Vegetation growing wild around man-made structures

+ Adapting to the future, let nature in and live with nature

It’s time to reconsider all our assumptions about urban planning. It’s my belief that the urban planning process needs a new, overarching direction if it’s going to solve the problems we face now and those we’ll face in the future. Challenges such as climate change, resource depletion and our rapidly expanding population can’t be met through existing planning approaches.

For instance, in my opinion, current urban planning systems don’t give adequate consideration to the end-users of the future. Too often they focus on meeting short-term objectives, and they’re often driven by political and commercial requirements rather than the needs of citizens 20 or 30 years from now.

Planning isn’t just about just providing the right buildings. It’s also about enabling the flow of people and goods and ensuring everyone has access to water, drainage and sanitation, as well as security. A good planning system also makes the most of advances in technology, such as smart cities, and builds in social resilience.

Smart Green Resilient (SGR) thinking factors in non-tangible systems such as governance and studies their interaction with tangible systems like infrastructure, utilities and buildings. In this way we can combine multiple objectives into a single, clear planning objective. SGR links human factors, smart city principles, sustainable development and resilience together to make the most of our resources and find the optimum solution. 

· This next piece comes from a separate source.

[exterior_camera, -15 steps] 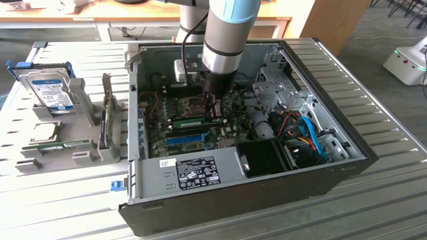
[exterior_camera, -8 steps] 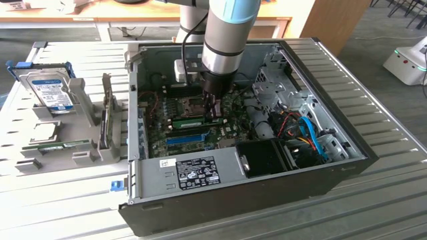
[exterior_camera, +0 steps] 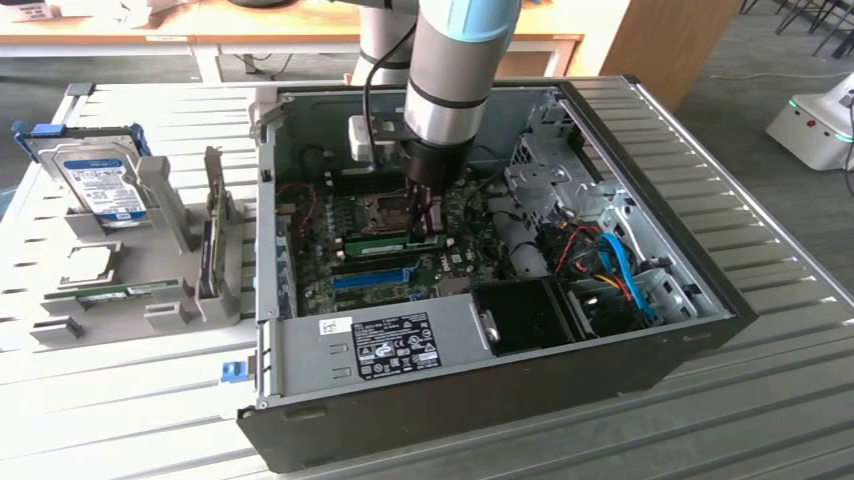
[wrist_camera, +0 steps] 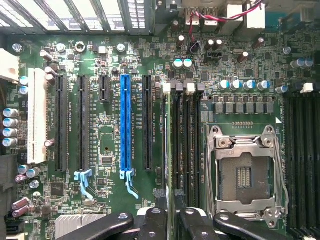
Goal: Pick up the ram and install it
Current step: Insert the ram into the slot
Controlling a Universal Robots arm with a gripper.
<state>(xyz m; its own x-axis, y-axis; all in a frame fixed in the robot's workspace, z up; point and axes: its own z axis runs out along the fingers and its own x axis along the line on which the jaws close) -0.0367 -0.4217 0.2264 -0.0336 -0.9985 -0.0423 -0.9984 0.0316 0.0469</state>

Take the tsunami that damaged the Fukushima nuclear power plant on Japan’s east coast, for example. Nuclear power is often viewed as a ‘green’ solution to our energy needs because it generates far less carbon dioxide emissions than a gas, oil or coal-fired power station. But in the face of a tsunami, a nuclear plant was not resilient. So what’s the best way to make cities green and resilient? An SGR approach can answer this question.  

It’s an approach that’s already being used to develop new cities and improve existing ones. For example, in Taoyuan, Taiwan, the government wanted to create an ‘aerotropolis’ – a regional economic hub centred on the airport. This new airport-centric city had to be sustainable, support innovative industries, maintain its own cultural and scenic identity, and conform with existing land use. 

By turning the usual planning model for this kind of development on its head and using SGR to address a larger context in a continuous landscape, the project team was able to make the best use of public investment. Compared with a traditional approach, SGR thinking can realise the full social and economic potential of the area; conserve its waterways; improve the capacity of the transport network and even improve the health and wellbeing of people living in the area.

I believe that an SGR approach to urban planning holds the key to developing sustainable, technologically advanced cities that work for all their inhabitants. It’s time we applied this kind of holistic architecture to move urban planning into the 21st century.